Comparative Study of Machine Learning for Predicting Compressive Strength in Oyster Shell Cementitious Composites.
Jinwoong Kim, Woosik Jang, Sunho Kang, Dongwook Kim, Heeyoung Lee
Abstract
Open AccessAnnual oyster production in southern Korea reaches about 300,000 tons, generating an equivalent amount of waste oyster shells. Most are illegally dumped or stockpiled along coastlines, causing serious environmental issues. This study utilized machine learning to predict the compressive strength of oyster shell cementitious composites. A total of 336 datasets were used, including 189 experimental results and 147 from published literature.
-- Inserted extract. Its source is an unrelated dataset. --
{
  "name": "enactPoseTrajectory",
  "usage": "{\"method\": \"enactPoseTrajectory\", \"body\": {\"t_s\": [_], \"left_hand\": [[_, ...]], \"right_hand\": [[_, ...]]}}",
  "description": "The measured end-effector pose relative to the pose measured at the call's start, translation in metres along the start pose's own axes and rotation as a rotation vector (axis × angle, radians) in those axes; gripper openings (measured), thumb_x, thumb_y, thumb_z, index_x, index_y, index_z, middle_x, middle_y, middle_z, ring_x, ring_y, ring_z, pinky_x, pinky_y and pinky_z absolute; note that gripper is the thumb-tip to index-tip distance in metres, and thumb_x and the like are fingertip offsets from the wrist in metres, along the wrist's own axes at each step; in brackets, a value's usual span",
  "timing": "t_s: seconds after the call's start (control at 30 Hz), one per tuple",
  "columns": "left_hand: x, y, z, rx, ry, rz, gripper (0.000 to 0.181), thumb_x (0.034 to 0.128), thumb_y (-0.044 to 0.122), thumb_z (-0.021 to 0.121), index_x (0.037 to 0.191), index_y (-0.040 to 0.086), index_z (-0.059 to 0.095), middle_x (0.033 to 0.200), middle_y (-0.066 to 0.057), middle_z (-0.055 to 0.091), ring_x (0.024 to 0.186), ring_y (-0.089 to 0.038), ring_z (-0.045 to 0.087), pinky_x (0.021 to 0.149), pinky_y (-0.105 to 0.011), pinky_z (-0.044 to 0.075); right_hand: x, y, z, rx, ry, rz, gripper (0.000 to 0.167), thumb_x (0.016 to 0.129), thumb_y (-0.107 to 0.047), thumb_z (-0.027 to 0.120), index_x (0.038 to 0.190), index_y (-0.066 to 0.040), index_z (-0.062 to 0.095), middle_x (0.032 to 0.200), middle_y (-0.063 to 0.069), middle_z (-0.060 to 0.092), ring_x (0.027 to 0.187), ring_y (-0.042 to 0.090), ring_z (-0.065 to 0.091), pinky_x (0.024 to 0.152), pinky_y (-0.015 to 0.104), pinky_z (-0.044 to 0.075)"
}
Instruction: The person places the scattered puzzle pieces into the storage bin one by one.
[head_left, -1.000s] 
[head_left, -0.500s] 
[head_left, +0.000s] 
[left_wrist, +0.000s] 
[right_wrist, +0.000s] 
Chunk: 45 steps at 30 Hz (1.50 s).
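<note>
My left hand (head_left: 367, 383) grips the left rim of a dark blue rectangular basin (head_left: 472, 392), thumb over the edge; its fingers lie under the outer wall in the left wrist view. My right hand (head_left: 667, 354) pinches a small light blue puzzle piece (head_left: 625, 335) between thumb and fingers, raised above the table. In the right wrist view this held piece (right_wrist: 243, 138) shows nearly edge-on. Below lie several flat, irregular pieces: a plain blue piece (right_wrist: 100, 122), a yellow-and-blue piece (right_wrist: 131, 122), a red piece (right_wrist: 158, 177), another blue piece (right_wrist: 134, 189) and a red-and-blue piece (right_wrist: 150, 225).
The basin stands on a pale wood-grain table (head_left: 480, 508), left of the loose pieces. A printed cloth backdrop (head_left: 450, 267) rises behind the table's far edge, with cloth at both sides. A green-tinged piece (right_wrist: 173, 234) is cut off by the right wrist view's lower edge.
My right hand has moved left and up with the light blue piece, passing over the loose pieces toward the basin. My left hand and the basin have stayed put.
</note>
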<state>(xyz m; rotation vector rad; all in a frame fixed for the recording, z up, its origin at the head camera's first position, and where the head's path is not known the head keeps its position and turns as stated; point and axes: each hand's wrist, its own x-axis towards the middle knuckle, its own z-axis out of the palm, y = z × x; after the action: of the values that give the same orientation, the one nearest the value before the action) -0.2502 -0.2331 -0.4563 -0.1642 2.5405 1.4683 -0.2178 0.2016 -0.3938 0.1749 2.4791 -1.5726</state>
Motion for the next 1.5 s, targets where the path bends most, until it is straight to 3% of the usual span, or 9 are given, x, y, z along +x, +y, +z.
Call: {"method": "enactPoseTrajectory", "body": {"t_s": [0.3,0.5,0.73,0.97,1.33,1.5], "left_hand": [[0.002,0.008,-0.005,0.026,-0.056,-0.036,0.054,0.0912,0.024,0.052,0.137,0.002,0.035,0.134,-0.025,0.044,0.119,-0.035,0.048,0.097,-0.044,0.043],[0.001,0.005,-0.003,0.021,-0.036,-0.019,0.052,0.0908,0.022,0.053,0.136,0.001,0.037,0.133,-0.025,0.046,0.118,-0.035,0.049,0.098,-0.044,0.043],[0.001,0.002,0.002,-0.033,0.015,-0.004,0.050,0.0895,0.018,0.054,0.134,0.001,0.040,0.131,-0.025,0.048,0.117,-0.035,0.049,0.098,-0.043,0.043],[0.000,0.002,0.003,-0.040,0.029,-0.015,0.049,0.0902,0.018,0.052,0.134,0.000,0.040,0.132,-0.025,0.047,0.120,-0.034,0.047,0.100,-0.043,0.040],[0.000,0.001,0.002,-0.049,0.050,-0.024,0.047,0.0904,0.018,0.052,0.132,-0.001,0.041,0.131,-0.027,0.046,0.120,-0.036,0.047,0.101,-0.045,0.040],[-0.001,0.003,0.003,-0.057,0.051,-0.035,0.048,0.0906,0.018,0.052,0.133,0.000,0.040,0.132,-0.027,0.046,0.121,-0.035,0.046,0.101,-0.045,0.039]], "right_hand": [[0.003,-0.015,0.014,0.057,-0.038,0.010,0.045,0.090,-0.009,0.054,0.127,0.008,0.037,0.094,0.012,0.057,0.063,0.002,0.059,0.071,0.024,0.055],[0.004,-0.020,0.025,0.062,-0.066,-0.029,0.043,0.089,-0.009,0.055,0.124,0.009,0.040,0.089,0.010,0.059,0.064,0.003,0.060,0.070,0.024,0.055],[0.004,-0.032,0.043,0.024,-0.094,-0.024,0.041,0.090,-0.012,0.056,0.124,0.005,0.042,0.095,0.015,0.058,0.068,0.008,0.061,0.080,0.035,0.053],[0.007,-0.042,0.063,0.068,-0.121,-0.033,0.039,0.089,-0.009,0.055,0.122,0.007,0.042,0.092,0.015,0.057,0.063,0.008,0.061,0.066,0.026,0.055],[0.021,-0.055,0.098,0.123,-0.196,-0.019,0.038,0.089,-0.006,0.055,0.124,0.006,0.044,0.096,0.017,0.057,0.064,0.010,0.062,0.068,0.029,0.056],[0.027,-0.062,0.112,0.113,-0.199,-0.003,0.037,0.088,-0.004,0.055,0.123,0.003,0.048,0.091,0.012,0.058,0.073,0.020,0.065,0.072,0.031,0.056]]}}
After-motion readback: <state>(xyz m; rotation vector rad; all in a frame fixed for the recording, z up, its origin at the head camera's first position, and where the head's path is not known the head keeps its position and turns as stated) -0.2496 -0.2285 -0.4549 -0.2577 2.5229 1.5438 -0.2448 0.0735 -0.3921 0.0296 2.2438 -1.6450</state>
Input variables were water-to-cement ratio (W/C), silica fume, blast furnace slag, superplasticizer content, and curing conditions. Algorithm selection compared the performance of Ridge Regression, Support Vector Regression, Artificial Neural Network, and Random Forest (RF), with RF exhibiting the highest predictive performance (R2 = 0.8411). Ensemble algorithms including XGBoost, AdaBoost, Extra Trees, and LightGBM were optimized using GridSearchCV. Among these, LightGBM showed the best predictive capability with a mean absolute error of 3.1671, mean squared error of 17.8054, root mean square error of 4.2196, and R2 of 0.9042. SHAP analysis revealed that W/C and superplasticizer were the most influential variables. Oyster shells showed a negative correlation with sand, indicating the role of oyster shells as a substitute material. Thus, cementitious composites can maintain compressive strength and serve as sustainable construction materials when waste oyster shells are incorporated with appropriate admixtures.